On 2007-05-13 at 22:55 +0200, Peter Thomassen wrote:
> So, how do I configure Exim to only deliver mail locally if the domain is in
> local_domains AND a DNS lookup confirms that our machine is in the MX
> records of the domain in question, hence serving the domain?
Various ways. If your configuration looks anything like the default
supplied with Exim, then your Routers first send remote mail off and
then continue to process local mail. In this case, the last Router
handling non-local mail will be "dnslookup" or a smarthost-style
equivalent. So the easiest and simplest way would be to add a second
Router similar to that last one, designed to handle "local_domains but
no MX points to us"; this has the advantage that the Exim mainlog will
include this Router's name in in the delivery line so you'll be easily
able to see _why_ a mail was sent off externally. "Oh,
R=not_yet_hosted, we'd better check the DNS for this customer."
This does mean though that your mail-system is now a relay for this
domain and not listed in the MX records, so potentially another customer
doing relay-testing could submit your systems as being an open relay to
one of the black-lists; you might want to amend the below to also check
that the mail was received from an internal system or localhost,
excluding systems to which customers have access. Ah, memories of the
joys of customers who submit their smarthosts as being open relays ...
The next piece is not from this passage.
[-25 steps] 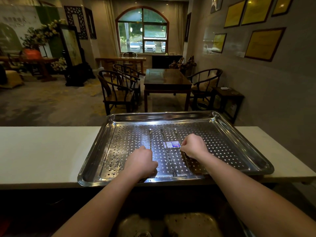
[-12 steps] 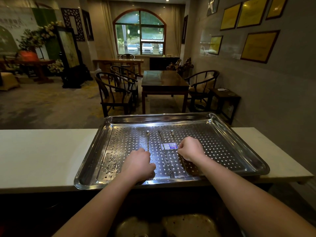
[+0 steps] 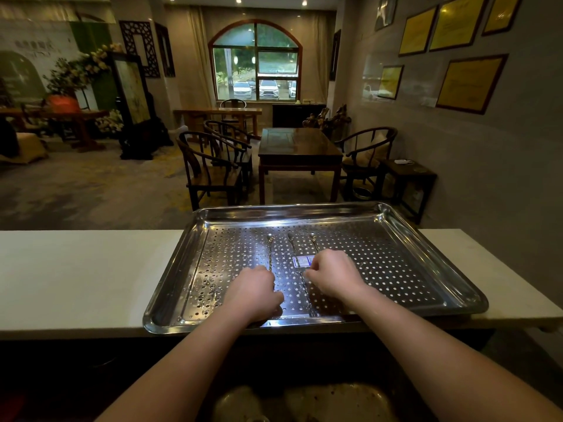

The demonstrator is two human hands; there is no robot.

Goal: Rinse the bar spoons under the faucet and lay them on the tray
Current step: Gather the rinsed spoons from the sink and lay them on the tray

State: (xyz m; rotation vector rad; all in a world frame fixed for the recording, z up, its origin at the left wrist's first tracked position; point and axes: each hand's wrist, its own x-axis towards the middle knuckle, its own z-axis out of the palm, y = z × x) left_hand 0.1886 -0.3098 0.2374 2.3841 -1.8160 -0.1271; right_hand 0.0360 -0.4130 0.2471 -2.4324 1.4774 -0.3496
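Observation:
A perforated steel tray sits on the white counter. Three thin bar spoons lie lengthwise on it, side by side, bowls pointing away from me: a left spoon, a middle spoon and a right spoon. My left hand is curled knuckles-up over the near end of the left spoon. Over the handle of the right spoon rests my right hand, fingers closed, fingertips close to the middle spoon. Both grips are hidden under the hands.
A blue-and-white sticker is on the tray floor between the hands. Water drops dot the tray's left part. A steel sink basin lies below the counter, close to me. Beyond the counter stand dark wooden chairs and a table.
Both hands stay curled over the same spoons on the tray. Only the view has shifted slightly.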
Something like this untested example after dnslookup (adjusting
appropriately if using a smarthost for outbound mail):
not_yet_hosted:
driver = dnslookup
domains = +local_domains
self = pass
transport = remote_smtp
ignore_target_hosts = 0.0.0.0 : 127.0.0.0/8
The "self = pass" ensures that if the DNS MX highest priority item
points to the local host then processing continues as normal with the
next Router in the file.
Some people might not like this approach. You might instead use a
different domains option or a "condition = XYZ" option to restrict when
this is triggered; that last one is valid, if more complex.
If you have a higher-priority MX host which you don't want to use if the
mail has already reached you here, then you can't use self=host. If you
have a cluster of hosts then you *MUST* use "hosts_treat_as_local" in
the global configuration so that this Exim instance knows that any of
the IP addresses listed are equivalent and local; otherwise, "self =
pass" would just bounce the mails between the hosts in the cluster until
it reaches the maximum forwarding limit and then bounces.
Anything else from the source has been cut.